In the outside aerial plant of a cable TV system, for example, amplifiers and other electronic equipment must be spliced with the cable. These devices are protected from lightning via No. 6 copper ground wires which are stapled to utility poles. At the base of each pole, a ground wire is attached to a ground rod which is driven into the earth beside the pole.
After the ground wire is attached to the respective electronic equipment, a lineman begins the process of stapling the ground wire from the top to bottom of the pole. The supply of staples is typically carried in a canvas pouch attached to the lineman's belt. Linemen typically wear gloves because utility poles have sharp, jagged edges and lead to splinters, cuts and injuries to ungloved hands. The heavy protective gloves make it difficult to reach into the staple pouch to locate individual staples. Removing the glove to find a staple can result in the point of a staple becoming lodged under a fingernail. Glove replacement and removal is also time-consuming.
Once the small staple is located, the lineman positions it over the ground wire and against the pole so as to hammer it into the pole. A gloved hand holding the staple provides minimal free space for the hammer to strike and a workman may frequently hit his hand with the hammer. Moreover, a hand-held staple will frequently be mis-hit, resulting in flying shrapnel. Further, the traditional hand-held procedure for installing staples frequently results in bent staples which cannot be corrected and must be withdrawn from the pole and thrown away. In order to avoid injury, the workmen will typically hold the staple with a pair of pliers which is time consuming.
There have been numerous devices created to drive staples into a workpiece. U.S. Pat. Nos. 2,127,665, and 3,294,303 disclose various staple attachment implements. None of these approaches is suitable for handling large staples such as required, for example, by cable-TV and utility companies.

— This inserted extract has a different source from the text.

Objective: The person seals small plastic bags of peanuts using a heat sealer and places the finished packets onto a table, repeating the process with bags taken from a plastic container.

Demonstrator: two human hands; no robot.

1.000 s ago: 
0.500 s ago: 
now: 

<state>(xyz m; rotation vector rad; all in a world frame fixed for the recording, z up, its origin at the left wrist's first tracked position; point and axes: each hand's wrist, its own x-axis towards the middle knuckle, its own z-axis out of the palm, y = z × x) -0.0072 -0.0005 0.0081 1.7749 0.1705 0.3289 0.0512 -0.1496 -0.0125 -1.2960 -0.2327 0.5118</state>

U.S. Pat. No. 4,378,065 discloses an apparatus for holding and attaching large staples to a workpiece such as a utility pole. Unfortunately, the staple holding apparatus disclosed therein is relatively complex and heavy. Further, the staple holder disclosed in U.S. Pat. No. 4,378,065 can only hold ten staples having a single size and the staples must frequently be reloaded.
It would be desirable to provide a hand-held staple mechanism which can be utilized to hold and align staples having varying dimensions for application in power lines and the like.
It would further be desirable to provide a hand-held staple mechanism which is light in weight and which can be easily held and maneuvered by a workman.
It is therefore an object of the present invention to provide a staple holder which is light, inexpensive and easy to position, and which facilitates the safe application of large staples of varying dimensions to a workpiece such as a utility pole.
The present invention is specifically directed to a portable hand-operated staple holder, such as used by electric power linemen for supplying staples to a work location where they may be driven into a pole or post.
A hand-held mechanism for holding and supporting staples comprising a flexible member having a substantially flat main section and at least one handle extending therefrom; said main section having a plurality of first slots for holding staples having a first size, said slots being beveled to facilitate the driving of said staples into a work piece by a workman; and a plurality of second slots interspersed between the first slots and which hold staples having a second size.
The foregoing summary, as well as the following detailed description will be better understood when read in conjunction with the figures appended hereto. For the purpose of illustrating the invention, there is shown in the drawings an embodiment which is presently preferred, it being understood, however, that this invention is not limited to the precise arrangement and instrumentalities shown.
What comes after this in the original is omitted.